The analysis of existence thus comprises two independent directions: the psychiatric analysis of existence founded by Binswanger and the psychotherapeutic analysis of existence founded by Medard Boss, which is also known as the "Zurich School of Analysis of Dasein".

Ludwig Binswanger

Binswanger's main concern was psychiatry itself. He wanted to overcome their status as a mere conglomerate of individual psychiatric disciplines and establish psychiatry as a unified science. According to Binswanger, psychiatry can only become a unified science if it is based on a philosophically clarified image of man. He explicated this image of man in his main theoretical work, Basic Forms and Knowledge of Human Existence , which appeared in 1942. The human existence is described there in a critical reference to Martin Heidegger's speech about being- in-the-world as being- in-the-world-beyond-the-world .

After 1942, Binswanger developed his own existential analysis method for researching mental illnesses. It is based on the concept of the world design . This method combines phenomenological , structural and hermeneutic elements; it is most purely applied in the famous schizophrenia study Ellen West (1944/45).

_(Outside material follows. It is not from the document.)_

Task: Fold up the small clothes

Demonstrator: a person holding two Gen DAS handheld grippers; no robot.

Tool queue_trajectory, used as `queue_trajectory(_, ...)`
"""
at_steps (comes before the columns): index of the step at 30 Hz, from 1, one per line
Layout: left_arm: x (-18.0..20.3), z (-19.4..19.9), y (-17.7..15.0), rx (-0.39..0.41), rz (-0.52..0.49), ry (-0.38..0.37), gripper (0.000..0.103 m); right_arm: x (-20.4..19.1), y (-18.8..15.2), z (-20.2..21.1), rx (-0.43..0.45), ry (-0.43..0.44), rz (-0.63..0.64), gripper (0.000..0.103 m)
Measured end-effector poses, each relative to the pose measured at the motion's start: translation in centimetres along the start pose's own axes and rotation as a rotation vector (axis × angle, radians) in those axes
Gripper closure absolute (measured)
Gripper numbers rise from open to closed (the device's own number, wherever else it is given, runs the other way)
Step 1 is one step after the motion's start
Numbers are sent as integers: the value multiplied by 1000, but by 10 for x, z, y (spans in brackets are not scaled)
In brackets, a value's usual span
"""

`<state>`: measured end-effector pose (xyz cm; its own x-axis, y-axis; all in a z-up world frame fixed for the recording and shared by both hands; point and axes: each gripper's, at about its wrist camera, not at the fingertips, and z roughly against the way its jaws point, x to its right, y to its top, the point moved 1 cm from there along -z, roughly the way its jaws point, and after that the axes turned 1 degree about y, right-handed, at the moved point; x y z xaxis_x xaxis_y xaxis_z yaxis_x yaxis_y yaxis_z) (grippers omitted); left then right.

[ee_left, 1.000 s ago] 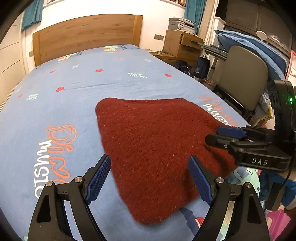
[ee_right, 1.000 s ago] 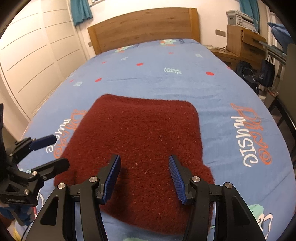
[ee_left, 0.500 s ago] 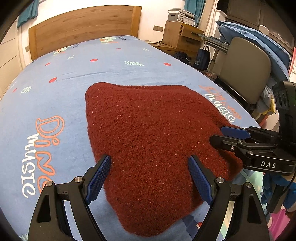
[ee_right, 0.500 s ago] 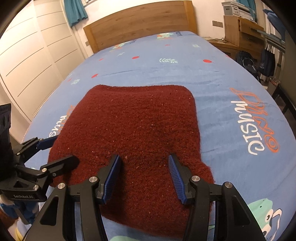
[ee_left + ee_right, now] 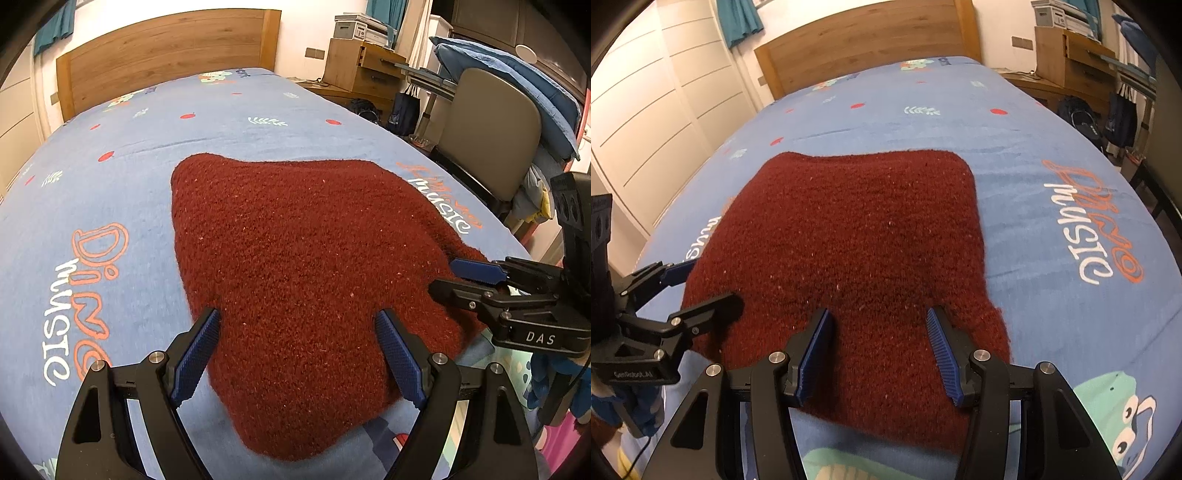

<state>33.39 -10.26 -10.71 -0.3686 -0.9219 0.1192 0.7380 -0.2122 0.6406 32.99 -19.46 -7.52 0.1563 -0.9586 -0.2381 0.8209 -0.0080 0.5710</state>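
Bed [image 5: 122, 177]: blue printed cover, wooden headboard [image 5: 166, 51] at the far end; the largest item I see.

Dark red fuzzy cloth [image 5: 303, 266]: lies flat on the bed near its foot edge, spread wide, one near corner toward me.

Left gripper [image 5: 299, 347]: I have its fingers [image 5: 195, 350] spread wide over the cloth's near left part, clamping nothing.

Right gripper [image 5: 879, 354]: its fingers [image 5: 942, 350] stand about half apart above the cloth's near right edge, empty between the pads.
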Motion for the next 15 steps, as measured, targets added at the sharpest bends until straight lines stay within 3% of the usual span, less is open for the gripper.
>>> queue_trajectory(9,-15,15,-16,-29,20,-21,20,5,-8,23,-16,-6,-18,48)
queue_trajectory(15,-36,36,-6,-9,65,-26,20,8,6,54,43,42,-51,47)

The revolutionary aspect of the method for researching the world designs of mentally ill people lies in the fact that it does not examine what the mentally ill is lacking in comparison to the healthy, but in which particular world it exists: "It is the world designs that distinguish the insane from the healthy" . Binswanger's analysis of existence is still an important school of thought within psychiatry, and his studies on schizophrenia are among the classic psychiatric writings.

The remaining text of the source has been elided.